WASHINGTON -- California's Richmond School District has notified the trustee of its $8.35 million certificates of participation issue that it does not have enough money to make a scheduled $1 million lease payment on July 15, leaving the fate of the issue in the hands of a federal bankruptcy court.
David Garcia, a spokesman for the trustee, Security Pacific National Bank, said the band is consulting with bankruptcy lawyers and bond counsel and has not yet determined whether it can use reserve and other available funds to make the scheduled Aug. 1 payment to investors.
Security Pacific officials say they have enough reserve funds on hand to make the next payment. But some attorneys contend the reserves cannot be used because they fell under the control of the bankruptcy court when the school district filed for Chapter 9 protection in April.
The district's attorneys are not disputing the bank's right to use the reserves, however. "The reserve fund is something we don't have any control over," said Robert Hughes of Lempres & Wulfsberg, the district's bankruptcy lawyer.
Other officials familiar with the Richmond proceeding said they expect the bank to be able to make the next payment, but future annual payments on the certificates issue, which matures in 1998, are in doubt because of the bankruptcy filing.
"Because of the reserve account, the COP holders will get their money this year. But it's up in the air as to what will happen in the future," said Ernie Ciarrochi, executive director of the United Teachers of Richmond. The union, representing about 1,800 teachers, has been negotiating with the district over a new contract.
Union officials' position in the bargaining talks is that the district -- or the bankruptcy court -- should cancel the school property lease underlying the certificates and suspend further payments, rather than impose layoffs and deep salary reductions on the teachers.
"We have certainly encouraged the district ot do what it can to restructure its debt to get out of long-term obligations, but even that will not keep layoffs or salary cuts from occuring," Mr. Ciarrochi said. "Even without making the debt payment this year, we've got over 350 people on layoff, and 9% salary cuts, plus additional health benefits cuts," he said.

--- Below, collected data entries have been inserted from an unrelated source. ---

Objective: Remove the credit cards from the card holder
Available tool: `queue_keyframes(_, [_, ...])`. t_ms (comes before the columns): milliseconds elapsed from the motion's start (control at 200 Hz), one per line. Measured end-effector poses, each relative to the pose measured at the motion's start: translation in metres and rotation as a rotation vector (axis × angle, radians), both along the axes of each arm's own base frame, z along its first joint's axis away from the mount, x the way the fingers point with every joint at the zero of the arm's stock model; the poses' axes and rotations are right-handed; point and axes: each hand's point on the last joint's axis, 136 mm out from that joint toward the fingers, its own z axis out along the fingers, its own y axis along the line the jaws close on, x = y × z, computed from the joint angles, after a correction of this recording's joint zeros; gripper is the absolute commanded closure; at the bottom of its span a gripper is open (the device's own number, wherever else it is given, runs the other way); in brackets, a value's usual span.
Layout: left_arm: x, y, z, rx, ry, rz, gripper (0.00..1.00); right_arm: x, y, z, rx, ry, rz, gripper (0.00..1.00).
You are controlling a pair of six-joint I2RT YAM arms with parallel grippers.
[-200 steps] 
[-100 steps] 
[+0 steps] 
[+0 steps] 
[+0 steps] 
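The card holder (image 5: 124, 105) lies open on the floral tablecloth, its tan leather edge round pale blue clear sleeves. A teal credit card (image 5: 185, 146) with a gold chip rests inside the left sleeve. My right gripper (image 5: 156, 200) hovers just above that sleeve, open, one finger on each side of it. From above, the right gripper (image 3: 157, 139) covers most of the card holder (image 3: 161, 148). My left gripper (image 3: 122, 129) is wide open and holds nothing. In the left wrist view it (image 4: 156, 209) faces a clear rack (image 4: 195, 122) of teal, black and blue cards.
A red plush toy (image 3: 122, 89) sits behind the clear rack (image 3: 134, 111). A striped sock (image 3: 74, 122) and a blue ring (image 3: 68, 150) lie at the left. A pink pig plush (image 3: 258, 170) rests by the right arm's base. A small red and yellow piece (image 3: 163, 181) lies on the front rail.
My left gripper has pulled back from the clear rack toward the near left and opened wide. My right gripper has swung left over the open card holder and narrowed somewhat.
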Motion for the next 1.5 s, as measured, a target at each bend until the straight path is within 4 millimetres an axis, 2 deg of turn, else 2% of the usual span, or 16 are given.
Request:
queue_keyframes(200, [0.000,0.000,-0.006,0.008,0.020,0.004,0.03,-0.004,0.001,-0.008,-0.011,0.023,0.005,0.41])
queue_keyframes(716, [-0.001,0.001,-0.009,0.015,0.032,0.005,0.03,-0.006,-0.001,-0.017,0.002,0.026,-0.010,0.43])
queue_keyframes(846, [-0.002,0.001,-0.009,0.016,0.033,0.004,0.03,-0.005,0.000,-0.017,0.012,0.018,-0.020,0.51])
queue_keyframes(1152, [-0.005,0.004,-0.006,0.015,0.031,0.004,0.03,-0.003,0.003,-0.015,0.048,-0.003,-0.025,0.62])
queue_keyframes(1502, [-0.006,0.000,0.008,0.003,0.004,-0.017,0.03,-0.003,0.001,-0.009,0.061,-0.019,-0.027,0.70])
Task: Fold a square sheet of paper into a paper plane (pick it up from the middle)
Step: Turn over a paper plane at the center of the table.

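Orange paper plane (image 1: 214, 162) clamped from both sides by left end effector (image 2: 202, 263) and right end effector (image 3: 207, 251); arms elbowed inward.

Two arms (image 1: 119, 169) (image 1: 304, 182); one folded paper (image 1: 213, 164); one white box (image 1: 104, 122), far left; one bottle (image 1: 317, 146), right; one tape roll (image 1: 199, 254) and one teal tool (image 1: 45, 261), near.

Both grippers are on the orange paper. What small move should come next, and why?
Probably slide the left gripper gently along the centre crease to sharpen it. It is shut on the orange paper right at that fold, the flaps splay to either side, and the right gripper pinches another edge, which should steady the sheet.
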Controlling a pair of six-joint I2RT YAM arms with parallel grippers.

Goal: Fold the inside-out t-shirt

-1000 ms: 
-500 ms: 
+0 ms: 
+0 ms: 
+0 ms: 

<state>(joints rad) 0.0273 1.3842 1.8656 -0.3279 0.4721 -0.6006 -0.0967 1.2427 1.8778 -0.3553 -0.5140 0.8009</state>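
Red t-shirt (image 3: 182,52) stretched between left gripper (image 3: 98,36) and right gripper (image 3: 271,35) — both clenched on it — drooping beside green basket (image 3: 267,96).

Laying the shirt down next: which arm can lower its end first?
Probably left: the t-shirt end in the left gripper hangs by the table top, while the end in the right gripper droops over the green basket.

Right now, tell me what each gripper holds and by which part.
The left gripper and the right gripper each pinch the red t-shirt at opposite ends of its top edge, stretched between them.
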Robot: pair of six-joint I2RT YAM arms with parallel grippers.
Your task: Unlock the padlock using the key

The school district, while it expects to default on this month's lease payment, has not yet proposed to cancel or restructure the certificates, however, Mr. Hughes said.
"It's possible" that the district could propose to stretch out its debt payments, he said, noting that municipal reorganization under Chapter 9, like corporate reorganization under Chapter 11, "permits the debtor to propose a plan for approval by its creditors to restructure its debts."
But so far, the only action taken by the district has been to "advise the trustee that the district does not have any provision in its fiscal 1992 budget," which began July 1, to make the July 15 lease payment, he said.
Andrea Porter of Murphy, Weir & Butler, the union's bankruptcy lawyer, said she "suspects the district will make a motion" before the bankruptcy court to restructure the debt, and attempt to work out an agreement with the CIP holders. But if the district does not, she said, "other parties and interests" may file such a motion later in the proceedings.
"Municipal bondholders are not entitled to any different treatment than corporate bondholders" under the bankruptcy laws, she said. "There's a tremendous amount of flexibility as to what can be done," she said.
Mr. Hughes says he expects the trustee, on behalf of individual investors, "at some point" to file a claim in the bankruptcy proceeding. Mr. Garcia and other bank officials declined to comment on the bank's plans.
The certificates indenture and lease contract provide the trustee and investors with the right of foreclosure and repossession in case of default, attorneys said, but those remedies have been at least temporarily stayed by the bankruptcy petition.
"Can they repossess the school property? That probably has to be answered by the court," Mr. Hughes said. "It is possible, but not certain, that they can."